Metis-1.5-base

Metis-1.5-base is an 898M-parameter (≈340M active/token) single-latent Mixture-of-Experts language model, pretrained from scratch on 50B tokens of curated, decontaminated English text. It was trained end to end in pure JAX on a single TPU v6e-8 with a fully custom training stack — no PyTorch, no Megatron, no Hugging Face Trainer.

This is a base model. It is trained only for next-token prediction and is not instruction-tuned — it continues text, it does not follow instructions or hold a conversation. Prompt it with a stem ("The three laws of motion are") rather than a question. An instruction-tuned Metis-1.5-think variant is trained separately.

At a glance


Total parameters	898M
Active parameters / token	≈340M (top-4 of 32 experts + shared expert)
Architecture	Single-latent MoE decoder
Layers / `d_model`	19 / 1536
Attention	Grouped-query, 24 query heads / 8 KV heads, head_dim 64, RoPE (NeoX)
Experts	32 routed (top-4) + 1 shared, squared-ReLU, shared 512-dim latent
Context length	1024 tokens
Vocabulary	32,768 (custom byte-level BPE)
Training tokens	50B (English, deduped, benchmark-decontaminated)
Optimizer	AdaMuon (Newton–Schulz orthogonalized momentum + Adam)
Precision	bf16 weights for release (fp32 master weights during training)
Hardware	1× TPU v6e-8, JAX/XLA
License	CC0-1.0 (public domain — zero restrictions)

Why Metis exists — the philosophy

Metis is an independent, from-scratch exploration of how much capability you can pack into a small, efficient Mixture-of-Experts model trained on a single TPU pod — with a custom JAX stack you fully understand, top to bottom, rather than a black-box framework.

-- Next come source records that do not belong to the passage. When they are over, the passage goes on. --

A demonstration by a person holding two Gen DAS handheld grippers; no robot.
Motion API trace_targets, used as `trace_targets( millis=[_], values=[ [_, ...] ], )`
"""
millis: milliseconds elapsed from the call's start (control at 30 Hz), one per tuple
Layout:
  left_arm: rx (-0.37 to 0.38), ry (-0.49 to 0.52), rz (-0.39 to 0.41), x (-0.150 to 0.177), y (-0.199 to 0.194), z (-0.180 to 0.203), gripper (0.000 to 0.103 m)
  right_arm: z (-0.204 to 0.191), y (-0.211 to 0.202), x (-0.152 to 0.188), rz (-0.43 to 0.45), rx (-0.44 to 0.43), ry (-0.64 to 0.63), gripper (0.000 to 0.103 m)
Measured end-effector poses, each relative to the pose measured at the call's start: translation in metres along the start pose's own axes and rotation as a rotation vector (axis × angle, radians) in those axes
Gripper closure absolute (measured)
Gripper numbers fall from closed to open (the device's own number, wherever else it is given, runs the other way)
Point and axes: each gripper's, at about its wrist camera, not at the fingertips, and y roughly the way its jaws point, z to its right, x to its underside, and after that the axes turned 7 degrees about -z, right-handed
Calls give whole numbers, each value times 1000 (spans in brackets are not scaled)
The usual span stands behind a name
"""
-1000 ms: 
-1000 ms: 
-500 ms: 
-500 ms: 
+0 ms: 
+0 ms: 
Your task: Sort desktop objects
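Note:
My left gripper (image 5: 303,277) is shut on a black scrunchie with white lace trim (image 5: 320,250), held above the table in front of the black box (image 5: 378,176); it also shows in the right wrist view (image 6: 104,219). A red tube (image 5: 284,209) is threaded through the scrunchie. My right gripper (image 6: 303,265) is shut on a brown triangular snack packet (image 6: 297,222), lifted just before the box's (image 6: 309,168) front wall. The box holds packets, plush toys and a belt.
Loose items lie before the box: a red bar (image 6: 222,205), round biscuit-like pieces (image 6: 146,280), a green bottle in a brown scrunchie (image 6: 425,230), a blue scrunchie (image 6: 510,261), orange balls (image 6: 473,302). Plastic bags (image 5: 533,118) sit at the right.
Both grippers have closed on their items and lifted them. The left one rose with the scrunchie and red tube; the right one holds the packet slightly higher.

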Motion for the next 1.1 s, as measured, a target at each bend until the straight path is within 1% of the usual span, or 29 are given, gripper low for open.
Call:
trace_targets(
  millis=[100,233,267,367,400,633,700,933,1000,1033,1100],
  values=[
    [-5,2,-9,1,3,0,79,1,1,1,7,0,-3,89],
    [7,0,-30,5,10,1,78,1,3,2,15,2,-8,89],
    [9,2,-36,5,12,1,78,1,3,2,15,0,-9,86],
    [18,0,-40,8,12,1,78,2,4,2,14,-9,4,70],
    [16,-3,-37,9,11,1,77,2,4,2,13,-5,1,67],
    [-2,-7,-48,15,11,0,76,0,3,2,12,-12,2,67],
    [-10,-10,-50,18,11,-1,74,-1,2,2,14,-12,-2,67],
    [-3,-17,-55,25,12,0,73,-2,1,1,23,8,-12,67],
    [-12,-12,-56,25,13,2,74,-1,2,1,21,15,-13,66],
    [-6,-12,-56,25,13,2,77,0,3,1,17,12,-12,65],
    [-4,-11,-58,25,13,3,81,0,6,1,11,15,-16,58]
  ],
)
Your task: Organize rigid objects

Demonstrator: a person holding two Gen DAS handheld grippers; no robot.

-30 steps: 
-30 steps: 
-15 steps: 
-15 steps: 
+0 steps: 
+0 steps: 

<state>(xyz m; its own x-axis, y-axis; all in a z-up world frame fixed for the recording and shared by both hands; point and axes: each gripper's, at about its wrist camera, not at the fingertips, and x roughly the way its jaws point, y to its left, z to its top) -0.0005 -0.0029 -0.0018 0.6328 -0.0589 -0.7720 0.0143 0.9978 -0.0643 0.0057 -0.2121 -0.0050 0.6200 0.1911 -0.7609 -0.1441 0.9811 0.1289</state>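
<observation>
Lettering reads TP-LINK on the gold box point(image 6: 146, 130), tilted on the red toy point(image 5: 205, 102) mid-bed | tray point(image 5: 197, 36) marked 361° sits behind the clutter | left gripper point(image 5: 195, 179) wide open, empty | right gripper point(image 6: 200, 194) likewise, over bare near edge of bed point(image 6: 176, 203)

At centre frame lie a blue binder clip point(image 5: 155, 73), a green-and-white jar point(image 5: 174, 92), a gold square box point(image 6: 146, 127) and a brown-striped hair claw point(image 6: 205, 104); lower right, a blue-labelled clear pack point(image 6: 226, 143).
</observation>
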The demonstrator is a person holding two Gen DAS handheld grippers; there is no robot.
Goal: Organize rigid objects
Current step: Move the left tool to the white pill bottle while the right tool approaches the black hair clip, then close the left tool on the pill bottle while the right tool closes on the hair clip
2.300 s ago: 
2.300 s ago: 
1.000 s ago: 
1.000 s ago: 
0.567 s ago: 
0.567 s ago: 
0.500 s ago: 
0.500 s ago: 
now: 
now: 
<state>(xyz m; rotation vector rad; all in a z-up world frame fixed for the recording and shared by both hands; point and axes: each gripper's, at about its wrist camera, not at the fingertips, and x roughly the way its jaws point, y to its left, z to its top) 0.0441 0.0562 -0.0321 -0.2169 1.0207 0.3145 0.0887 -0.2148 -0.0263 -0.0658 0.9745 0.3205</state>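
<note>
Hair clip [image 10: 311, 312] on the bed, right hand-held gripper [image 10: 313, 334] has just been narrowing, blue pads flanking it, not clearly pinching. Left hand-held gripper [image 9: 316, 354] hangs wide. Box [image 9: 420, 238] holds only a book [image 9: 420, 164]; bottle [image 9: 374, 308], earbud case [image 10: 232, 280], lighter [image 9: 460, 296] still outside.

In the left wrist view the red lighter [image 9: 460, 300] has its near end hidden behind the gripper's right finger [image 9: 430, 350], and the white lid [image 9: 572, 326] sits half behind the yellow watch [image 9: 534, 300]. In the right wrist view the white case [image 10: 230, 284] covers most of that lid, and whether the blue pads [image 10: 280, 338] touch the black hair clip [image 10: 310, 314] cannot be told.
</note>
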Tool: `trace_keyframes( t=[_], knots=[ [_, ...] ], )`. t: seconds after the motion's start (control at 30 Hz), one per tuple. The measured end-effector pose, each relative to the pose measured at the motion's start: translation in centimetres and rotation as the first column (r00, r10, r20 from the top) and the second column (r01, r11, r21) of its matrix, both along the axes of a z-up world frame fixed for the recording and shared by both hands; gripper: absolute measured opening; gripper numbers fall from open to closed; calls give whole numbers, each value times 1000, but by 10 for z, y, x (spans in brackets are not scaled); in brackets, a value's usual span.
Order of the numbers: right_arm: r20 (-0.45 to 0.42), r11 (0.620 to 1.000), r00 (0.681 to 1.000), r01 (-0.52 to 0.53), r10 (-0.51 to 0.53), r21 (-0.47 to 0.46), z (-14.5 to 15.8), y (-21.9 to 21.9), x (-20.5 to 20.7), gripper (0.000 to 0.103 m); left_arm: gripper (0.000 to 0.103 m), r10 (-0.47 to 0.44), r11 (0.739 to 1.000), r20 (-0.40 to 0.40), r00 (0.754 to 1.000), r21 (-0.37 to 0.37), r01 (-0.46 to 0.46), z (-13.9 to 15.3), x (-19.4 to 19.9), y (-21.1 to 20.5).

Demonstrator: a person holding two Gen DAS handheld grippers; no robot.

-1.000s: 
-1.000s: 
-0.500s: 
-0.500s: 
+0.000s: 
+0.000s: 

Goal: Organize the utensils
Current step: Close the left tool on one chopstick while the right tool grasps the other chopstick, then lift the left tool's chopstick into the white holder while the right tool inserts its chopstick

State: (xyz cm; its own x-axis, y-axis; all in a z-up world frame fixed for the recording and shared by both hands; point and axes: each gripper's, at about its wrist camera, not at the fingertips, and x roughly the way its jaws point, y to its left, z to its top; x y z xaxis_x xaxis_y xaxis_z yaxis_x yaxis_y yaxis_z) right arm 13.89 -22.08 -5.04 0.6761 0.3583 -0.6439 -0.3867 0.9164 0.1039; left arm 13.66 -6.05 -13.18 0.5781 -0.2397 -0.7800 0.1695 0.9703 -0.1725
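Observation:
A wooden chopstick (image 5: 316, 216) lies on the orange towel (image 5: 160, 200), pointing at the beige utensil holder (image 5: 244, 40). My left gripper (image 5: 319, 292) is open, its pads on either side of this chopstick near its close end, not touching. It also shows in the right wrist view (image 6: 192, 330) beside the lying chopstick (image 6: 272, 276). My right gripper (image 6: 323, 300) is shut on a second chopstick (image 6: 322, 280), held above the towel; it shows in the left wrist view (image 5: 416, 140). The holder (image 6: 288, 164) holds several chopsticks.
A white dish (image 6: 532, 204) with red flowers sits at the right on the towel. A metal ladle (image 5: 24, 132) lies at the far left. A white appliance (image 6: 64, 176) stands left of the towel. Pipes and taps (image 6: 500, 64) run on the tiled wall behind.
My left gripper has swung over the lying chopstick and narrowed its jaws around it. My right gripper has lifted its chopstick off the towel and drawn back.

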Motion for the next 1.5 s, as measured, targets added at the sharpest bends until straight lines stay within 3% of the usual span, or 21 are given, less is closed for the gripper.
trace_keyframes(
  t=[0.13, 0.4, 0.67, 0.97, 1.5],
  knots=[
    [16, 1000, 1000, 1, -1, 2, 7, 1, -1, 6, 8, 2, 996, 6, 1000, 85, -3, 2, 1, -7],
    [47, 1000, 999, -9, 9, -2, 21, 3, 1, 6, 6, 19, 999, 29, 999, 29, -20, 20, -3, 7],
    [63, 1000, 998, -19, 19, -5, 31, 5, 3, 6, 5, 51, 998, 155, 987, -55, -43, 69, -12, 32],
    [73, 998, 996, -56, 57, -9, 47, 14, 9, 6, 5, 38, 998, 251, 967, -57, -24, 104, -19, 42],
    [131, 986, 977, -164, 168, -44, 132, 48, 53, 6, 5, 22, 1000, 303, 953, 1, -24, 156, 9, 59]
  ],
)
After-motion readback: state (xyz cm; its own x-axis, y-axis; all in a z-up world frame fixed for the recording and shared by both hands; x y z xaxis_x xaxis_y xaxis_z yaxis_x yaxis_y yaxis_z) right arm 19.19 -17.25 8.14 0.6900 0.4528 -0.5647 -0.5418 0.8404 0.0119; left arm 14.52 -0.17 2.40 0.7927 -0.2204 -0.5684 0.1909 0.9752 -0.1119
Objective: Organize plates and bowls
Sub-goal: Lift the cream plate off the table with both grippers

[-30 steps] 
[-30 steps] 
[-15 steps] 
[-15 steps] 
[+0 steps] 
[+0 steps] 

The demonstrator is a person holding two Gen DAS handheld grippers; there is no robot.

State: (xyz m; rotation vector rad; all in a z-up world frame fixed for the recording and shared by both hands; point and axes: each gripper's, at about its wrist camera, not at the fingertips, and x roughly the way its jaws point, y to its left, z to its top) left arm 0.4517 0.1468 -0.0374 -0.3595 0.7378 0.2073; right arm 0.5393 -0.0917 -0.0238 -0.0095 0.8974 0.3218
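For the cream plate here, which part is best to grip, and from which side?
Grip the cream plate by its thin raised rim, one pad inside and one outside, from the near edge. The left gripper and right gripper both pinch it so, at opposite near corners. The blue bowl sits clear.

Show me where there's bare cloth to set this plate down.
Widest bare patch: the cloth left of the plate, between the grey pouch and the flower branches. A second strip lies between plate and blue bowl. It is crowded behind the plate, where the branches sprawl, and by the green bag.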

Three convictions shape it:

Sparsity should be cheap, not just powerful. Standard MoE layers duplicate a full FFN per expert, so memory balloons with expert count. Metis routes every expert through one shared low-rank latent space, so adding experts costs far less — you buy specialization without paying full-FFN memory for each one.
Data quality beats data quantity at small scale. The 50B-token corpus is aggressively filtered, deduplicated, and decontaminated, and bucketed by capability (web, encyclopedic, scientific, math, reference, books, Q&A, synthetic textbooks) so the mixture is deliberate rather than incidental. The blend leans education- and STEM-heavy on purpose.
Own the whole stack. Tokenizer, data pipeline, model, optimizer, sharding, and checkpointing are all custom JAX. The point is understanding, not abstraction.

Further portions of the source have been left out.